Brassaw’s place in the typographic community is the fruit of a lark: She took up printing as a hobby while struggling with a doctoral dissertation in English and American Literature at the University of Oregon. “I wanted to get out of my head and do something with my hands,” she said.

She started a stationery business with a friend in Eugene in 2008, then three years later moved to Seattle, where she ended up becoming a professor of writing and literature at Seattle University. In 2015, she opened Grapheme, which is on the ground floor of a living/working space. At first, she lived above the shop.

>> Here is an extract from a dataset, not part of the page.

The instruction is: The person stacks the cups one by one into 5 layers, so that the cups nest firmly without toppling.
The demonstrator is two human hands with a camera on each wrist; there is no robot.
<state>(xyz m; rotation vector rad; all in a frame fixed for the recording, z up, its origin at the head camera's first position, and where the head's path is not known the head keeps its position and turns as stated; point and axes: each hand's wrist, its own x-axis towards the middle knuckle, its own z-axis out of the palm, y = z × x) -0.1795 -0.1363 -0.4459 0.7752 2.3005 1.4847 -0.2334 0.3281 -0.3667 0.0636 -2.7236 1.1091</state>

The perch gave him perspective on the past seven years of change on the block, which has thrived with a constellation of mutually reinforcing small businesses where owners refer customers to each other and a store draws foot traffic to a other – the pastry lovers of Shikorina, for example, come across Grapheme. Brassaw credits Isolynn “Ice” Dean, who ran Cortona Cafe on the corner of East Union and 25th (now home to Melo Cafe) with cultivating this bustling one-block community.

Back inside, Grapheme is kind of a family affair. Brassaw’s young daughter chalked the old brick that serves as the store’s door stop, while Brassaw’s father designed and built the retail shelves, which mimic the shape of a printer drawer on a much larger scale – no tweezers required.